:: Exercise data ::
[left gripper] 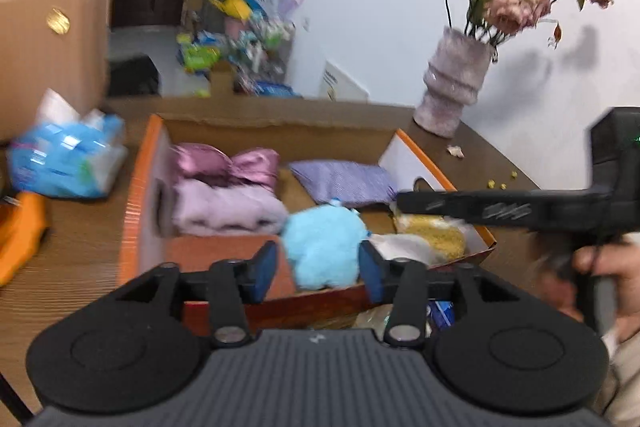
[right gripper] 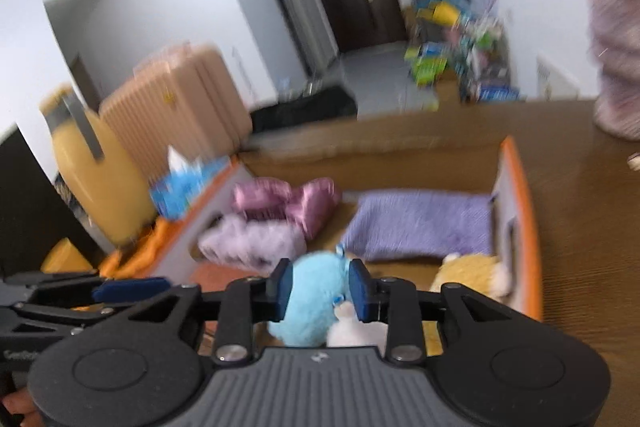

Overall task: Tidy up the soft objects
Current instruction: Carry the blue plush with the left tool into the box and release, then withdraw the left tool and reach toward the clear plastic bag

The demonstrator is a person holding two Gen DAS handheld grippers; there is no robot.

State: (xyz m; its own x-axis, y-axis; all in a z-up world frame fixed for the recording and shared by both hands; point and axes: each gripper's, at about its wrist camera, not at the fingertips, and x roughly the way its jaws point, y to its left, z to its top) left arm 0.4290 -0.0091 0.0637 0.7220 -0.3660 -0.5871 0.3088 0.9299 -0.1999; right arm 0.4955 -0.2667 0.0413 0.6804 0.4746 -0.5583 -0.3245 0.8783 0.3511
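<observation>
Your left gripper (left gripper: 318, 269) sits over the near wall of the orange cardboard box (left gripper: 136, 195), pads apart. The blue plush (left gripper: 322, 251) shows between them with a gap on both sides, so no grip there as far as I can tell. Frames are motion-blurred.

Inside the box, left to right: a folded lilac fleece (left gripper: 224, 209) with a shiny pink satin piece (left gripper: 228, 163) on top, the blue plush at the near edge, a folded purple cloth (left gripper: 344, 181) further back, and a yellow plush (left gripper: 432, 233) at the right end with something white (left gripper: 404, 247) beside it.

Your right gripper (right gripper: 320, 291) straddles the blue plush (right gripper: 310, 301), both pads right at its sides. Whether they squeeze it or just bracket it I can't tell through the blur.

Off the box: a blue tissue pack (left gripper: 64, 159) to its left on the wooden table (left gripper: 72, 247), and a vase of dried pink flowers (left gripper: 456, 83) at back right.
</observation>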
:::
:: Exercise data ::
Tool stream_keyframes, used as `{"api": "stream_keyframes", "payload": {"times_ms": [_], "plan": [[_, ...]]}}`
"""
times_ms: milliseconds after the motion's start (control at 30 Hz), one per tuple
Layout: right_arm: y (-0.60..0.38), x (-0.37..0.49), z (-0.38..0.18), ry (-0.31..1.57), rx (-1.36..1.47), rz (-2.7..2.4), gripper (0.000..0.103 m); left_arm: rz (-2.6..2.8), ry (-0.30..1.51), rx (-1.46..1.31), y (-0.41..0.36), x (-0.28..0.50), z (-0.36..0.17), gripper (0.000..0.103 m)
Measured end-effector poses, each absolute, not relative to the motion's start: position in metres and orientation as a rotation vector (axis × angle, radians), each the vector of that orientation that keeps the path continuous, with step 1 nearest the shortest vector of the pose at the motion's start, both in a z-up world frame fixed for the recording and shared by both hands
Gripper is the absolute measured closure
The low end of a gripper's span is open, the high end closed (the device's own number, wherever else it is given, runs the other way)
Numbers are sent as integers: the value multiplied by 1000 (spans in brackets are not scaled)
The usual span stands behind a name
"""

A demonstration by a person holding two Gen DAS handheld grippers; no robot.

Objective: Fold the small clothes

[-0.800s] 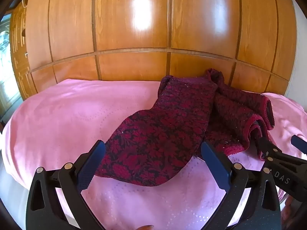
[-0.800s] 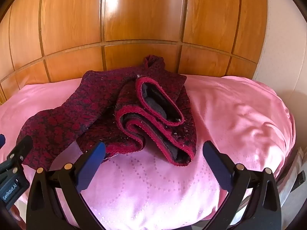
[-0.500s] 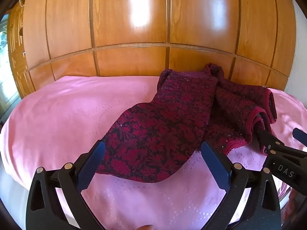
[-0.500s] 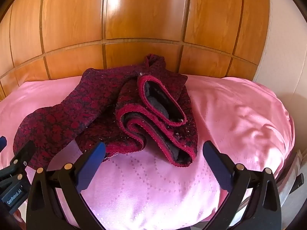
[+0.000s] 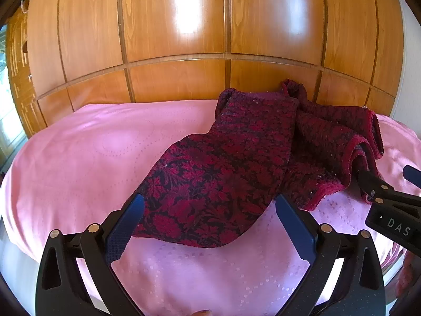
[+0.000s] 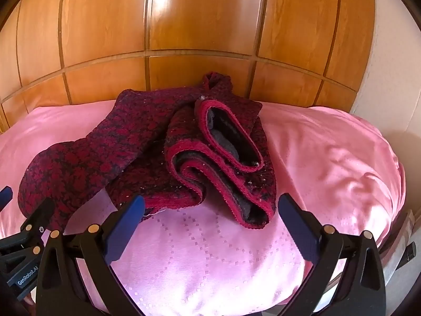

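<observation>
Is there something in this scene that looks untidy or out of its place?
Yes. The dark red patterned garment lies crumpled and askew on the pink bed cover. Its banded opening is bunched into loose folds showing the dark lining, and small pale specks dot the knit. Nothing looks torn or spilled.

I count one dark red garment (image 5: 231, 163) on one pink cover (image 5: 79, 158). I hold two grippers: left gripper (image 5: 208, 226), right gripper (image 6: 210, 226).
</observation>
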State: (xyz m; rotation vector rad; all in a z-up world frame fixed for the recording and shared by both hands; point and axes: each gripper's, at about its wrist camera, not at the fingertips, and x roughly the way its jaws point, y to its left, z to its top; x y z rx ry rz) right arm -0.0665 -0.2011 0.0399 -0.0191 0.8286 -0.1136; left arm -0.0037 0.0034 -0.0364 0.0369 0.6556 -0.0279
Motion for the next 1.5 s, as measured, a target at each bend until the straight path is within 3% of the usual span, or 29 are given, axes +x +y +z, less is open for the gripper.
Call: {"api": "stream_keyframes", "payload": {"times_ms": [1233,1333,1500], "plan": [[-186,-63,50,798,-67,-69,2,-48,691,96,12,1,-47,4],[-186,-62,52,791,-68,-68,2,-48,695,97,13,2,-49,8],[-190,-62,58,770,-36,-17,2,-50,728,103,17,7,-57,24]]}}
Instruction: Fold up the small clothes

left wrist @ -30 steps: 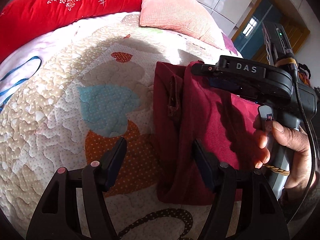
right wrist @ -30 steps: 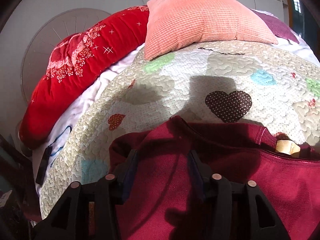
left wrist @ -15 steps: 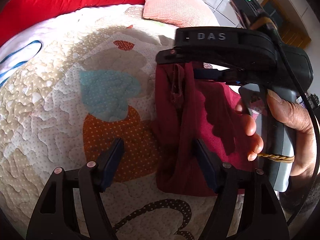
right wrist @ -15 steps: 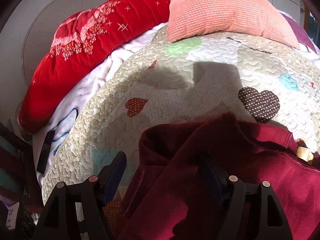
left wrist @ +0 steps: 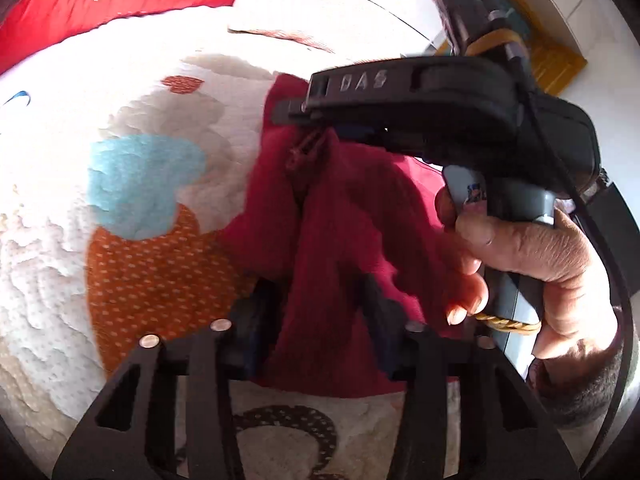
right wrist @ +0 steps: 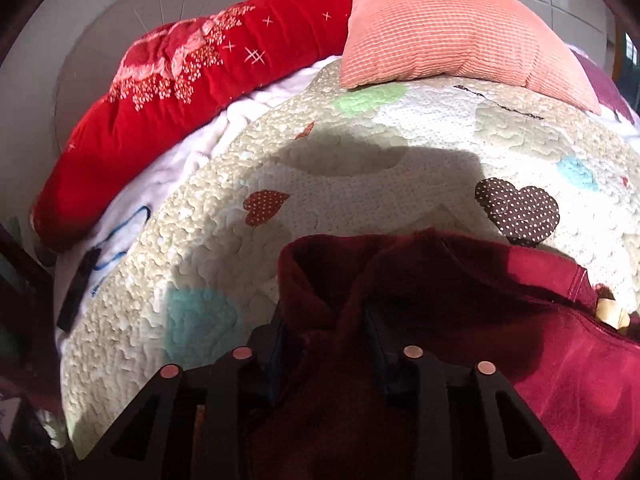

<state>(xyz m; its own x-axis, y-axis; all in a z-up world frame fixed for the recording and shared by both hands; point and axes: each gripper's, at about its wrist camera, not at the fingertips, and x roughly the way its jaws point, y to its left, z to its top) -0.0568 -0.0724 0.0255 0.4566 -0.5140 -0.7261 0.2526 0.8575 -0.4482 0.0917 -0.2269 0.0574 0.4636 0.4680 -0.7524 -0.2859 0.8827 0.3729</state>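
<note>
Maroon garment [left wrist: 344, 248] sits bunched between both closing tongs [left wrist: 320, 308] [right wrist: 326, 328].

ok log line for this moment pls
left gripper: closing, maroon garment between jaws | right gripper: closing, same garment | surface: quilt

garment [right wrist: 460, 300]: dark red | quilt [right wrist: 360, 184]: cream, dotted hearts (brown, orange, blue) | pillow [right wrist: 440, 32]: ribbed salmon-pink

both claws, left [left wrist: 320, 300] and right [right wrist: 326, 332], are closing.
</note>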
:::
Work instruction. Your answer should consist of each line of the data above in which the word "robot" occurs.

Your response.
The demonstrator is a person holding two Gen DAS handheld grippers; there is no robot.
A demonstration by a person holding two Gen DAS handheld grippers; no robot.

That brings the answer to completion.